◆ REQUIRED ACTION
Skip the pictures, please, and write out exactly every line from the one containing "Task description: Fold" through the end of the listing below.

══════════════════════════════

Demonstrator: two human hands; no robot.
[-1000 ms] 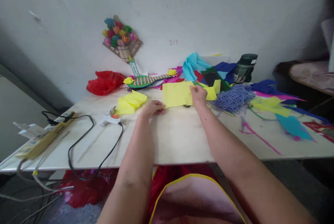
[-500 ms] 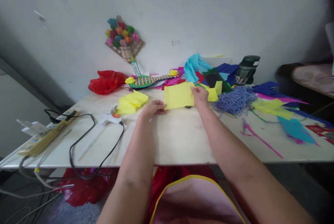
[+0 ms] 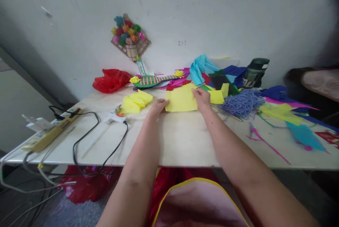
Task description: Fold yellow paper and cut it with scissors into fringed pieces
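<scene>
A rectangular sheet of yellow crepe paper (image 3: 181, 100) is stretched between my two hands above the table. My left hand (image 3: 159, 106) pinches its left edge between thumb and fingers. At the upper right corner, my right hand (image 3: 201, 99) grips the sheet with fingers closed. Another yellow piece (image 3: 217, 97) shows just beyond my right hand. To the left of my left hand lies a crumpled yellow sheet (image 3: 136, 101), beside a white glue gun (image 3: 113, 117) with a black cord.
Coloured papers, a phone (image 3: 220, 81), shredded purple paper strands (image 3: 240, 104) and a dark bottle (image 3: 255, 72) crowd the back right. A flower-decorated green craft (image 3: 153, 81) and red plastic bag (image 3: 111, 81) sit at the back. A power strip (image 3: 50, 133) lies along the left edge.
My left hand has risen slightly along the sheet's left edge, and the sheet now looks more level. My right hand keeps its grip. The whole view has shifted a little.
</scene>
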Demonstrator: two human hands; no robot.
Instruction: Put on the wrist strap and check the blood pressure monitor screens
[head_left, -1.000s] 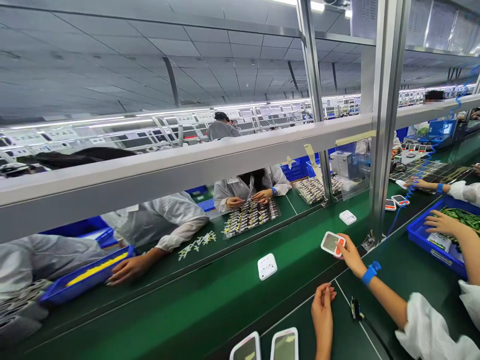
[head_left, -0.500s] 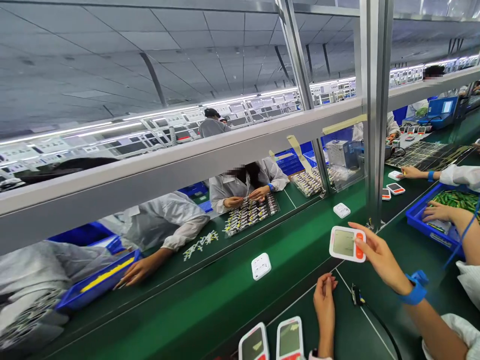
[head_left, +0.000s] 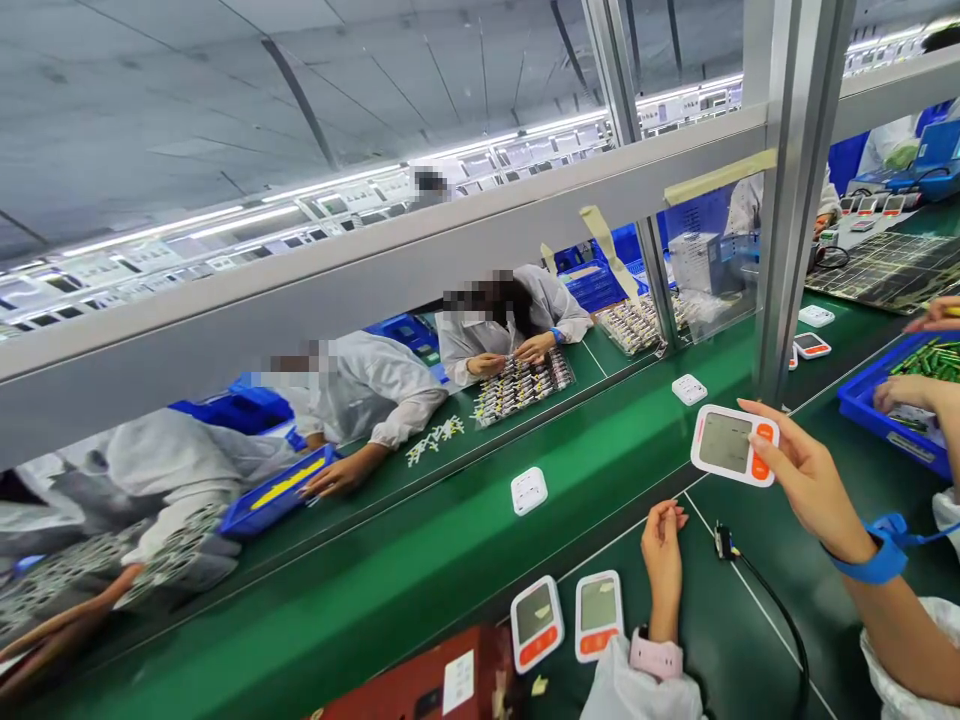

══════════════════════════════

◆ SOLUTION FOR THIS PROBLEM
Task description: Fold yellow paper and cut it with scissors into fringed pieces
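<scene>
A rectangular sheet of yellow crepe paper (image 3: 181, 100) is stretched between my two hands above the table. My left hand (image 3: 159, 106) pinches its left edge between thumb and fingers. At the upper right corner, my right hand (image 3: 201, 99) grips the sheet with fingers closed. Another yellow piece (image 3: 217, 97) shows just beyond my right hand. To the left of my left hand lies a crumpled yellow sheet (image 3: 136, 101), beside a white glue gun (image 3: 113, 117) with a black cord.
Coloured papers, a phone (image 3: 220, 81), shredded purple paper strands (image 3: 240, 104) and a dark bottle (image 3: 255, 72) crowd the back right. A flower-decorated green craft (image 3: 153, 81) and red plastic bag (image 3: 111, 81) sit at the back. A power strip (image 3: 50, 133) lies along the left edge.
My left hand has risen slightly along the sheet's left edge, and the sheet now looks more level. My right hand keeps its grip. The whole view has shifted a little.
</scene>
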Demonstrator: two human hands; no robot.
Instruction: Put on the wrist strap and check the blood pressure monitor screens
[head_left, -1.000s] 
[head_left, -0.500s] 
[head_left, +0.000s] 

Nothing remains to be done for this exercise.